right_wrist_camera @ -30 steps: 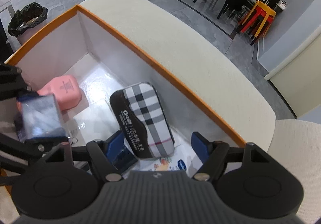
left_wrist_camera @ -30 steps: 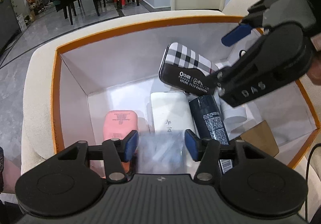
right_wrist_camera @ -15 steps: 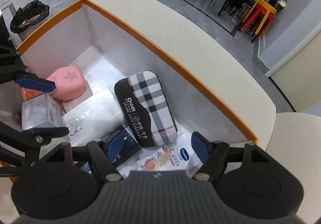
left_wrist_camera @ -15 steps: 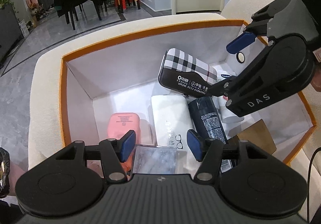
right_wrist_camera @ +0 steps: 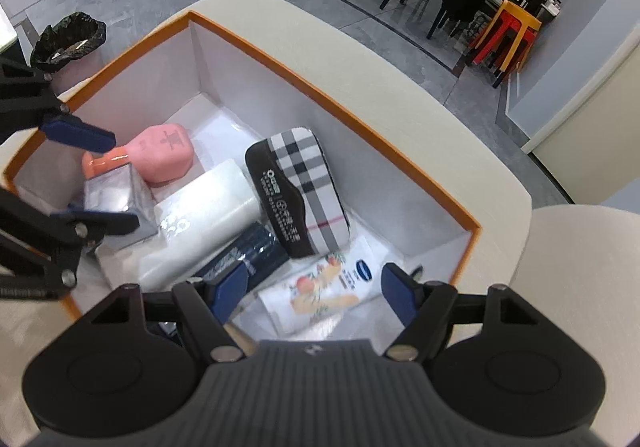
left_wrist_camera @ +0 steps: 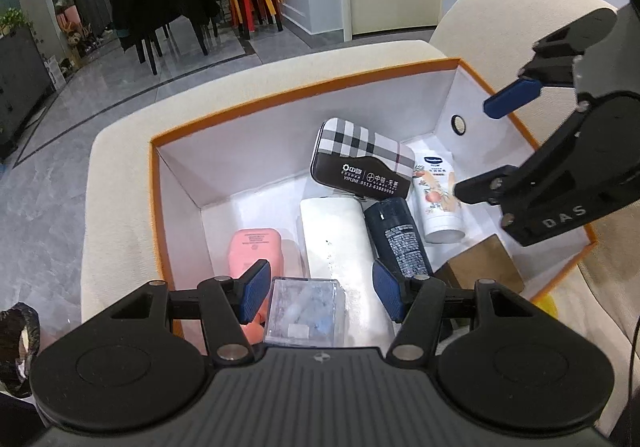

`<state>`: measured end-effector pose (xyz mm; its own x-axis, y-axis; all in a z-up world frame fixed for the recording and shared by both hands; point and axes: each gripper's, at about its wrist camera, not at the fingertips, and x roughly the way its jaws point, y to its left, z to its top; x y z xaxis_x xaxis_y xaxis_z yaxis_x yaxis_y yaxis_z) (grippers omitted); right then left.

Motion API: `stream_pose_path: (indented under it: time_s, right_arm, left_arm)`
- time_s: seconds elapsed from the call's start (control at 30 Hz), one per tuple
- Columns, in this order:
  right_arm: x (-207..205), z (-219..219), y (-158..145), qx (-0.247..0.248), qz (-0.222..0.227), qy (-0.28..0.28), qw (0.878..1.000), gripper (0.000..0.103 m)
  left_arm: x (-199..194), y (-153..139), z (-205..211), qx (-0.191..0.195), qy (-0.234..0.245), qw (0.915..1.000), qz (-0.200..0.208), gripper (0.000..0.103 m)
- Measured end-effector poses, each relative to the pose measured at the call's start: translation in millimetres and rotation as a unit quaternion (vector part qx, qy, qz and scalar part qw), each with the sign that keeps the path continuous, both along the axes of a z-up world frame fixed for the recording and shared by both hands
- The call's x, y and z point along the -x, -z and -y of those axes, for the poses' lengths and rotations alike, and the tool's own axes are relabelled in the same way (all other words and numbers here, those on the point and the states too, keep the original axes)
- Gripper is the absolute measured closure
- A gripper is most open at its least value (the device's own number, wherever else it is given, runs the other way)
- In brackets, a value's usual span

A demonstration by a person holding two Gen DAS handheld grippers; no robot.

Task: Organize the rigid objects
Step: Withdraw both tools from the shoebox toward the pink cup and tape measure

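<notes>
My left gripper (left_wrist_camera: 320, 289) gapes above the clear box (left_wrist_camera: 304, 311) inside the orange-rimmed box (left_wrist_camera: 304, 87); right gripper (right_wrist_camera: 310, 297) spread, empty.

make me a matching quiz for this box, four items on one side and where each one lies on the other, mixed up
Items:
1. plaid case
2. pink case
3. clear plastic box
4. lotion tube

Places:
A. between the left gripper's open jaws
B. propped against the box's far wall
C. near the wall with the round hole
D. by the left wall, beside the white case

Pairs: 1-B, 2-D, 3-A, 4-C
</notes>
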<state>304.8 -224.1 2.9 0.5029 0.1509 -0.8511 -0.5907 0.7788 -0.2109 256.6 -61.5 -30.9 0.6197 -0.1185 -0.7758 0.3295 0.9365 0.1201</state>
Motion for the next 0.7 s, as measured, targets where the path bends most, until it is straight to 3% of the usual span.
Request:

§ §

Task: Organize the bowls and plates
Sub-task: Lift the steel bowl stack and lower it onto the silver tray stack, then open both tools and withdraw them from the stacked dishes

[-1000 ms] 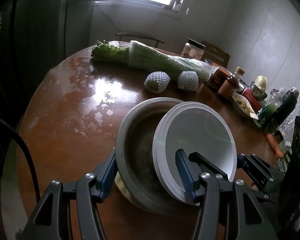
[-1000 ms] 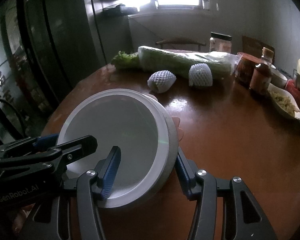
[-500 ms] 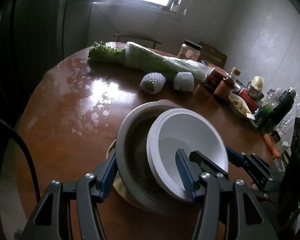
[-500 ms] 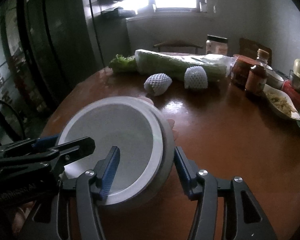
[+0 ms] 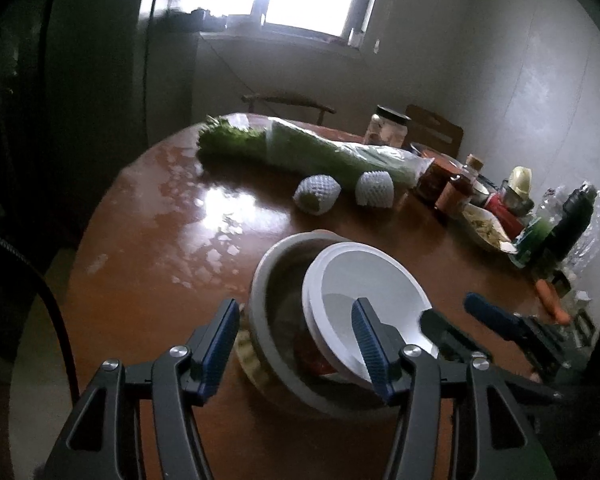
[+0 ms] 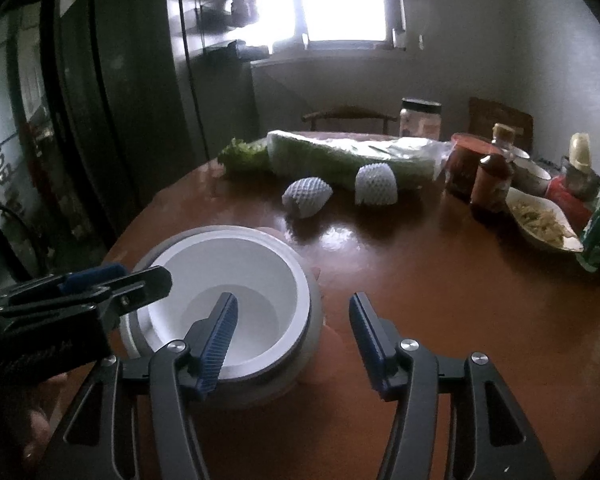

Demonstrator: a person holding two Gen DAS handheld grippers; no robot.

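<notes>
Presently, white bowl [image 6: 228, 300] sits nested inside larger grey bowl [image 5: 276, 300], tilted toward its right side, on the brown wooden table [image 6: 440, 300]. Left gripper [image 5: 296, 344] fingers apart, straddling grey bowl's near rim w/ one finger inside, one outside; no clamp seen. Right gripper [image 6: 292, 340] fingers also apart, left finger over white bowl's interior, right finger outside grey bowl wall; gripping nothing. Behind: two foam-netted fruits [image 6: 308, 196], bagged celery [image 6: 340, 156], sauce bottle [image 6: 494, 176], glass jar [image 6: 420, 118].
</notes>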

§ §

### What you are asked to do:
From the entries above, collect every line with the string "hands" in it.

### Result of the exercise:
`<state>`: measured end-effector pose (xyz mm; its own x-axis, y-axis; all in a z-up world frame fixed for the recording and shared by both hands; point and axes: each gripper's, at about its wrist camera, not at the fingertips, and x roughly the way its jaws point, y to its left, z to its top; x y z xaxis_x xaxis_y xaxis_z yaxis_x yaxis_y yaxis_z) (grippers omitted); right then left.
- Measured end-effector poses, each relative to the pose measured at the call's start: translation in millimetres and rotation as a unit quaternion (vector part qx, qy, qz and scalar part qw), each with the sign that keeps the path continuous, both along the axes of a z-up world frame fixed for the recording and shared by both hands

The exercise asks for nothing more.